Work to complete:
Print the lines exactly. Start at the first line of the material below, end with the line that contains "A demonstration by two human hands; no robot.", and skip all pictures.

Recorded information:
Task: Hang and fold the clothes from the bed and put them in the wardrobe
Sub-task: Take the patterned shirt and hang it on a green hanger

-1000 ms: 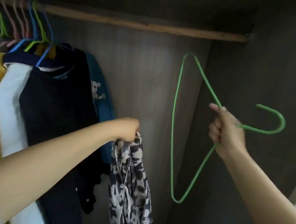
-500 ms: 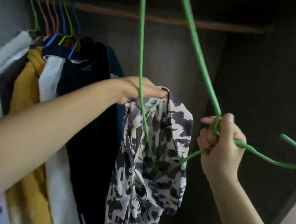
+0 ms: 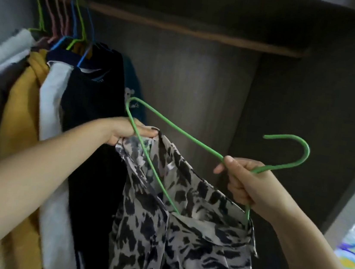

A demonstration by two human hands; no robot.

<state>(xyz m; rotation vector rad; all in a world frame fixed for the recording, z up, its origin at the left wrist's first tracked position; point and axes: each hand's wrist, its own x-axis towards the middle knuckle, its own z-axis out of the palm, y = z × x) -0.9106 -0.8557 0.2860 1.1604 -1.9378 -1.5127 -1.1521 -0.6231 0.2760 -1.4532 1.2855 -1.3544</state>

Response:
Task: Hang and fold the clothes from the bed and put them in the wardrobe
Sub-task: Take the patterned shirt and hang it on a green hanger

-1000 ms: 
-500 ms: 
+0 ms: 

A demonstration by two human hands; no robot.

That completes the output for this exercise.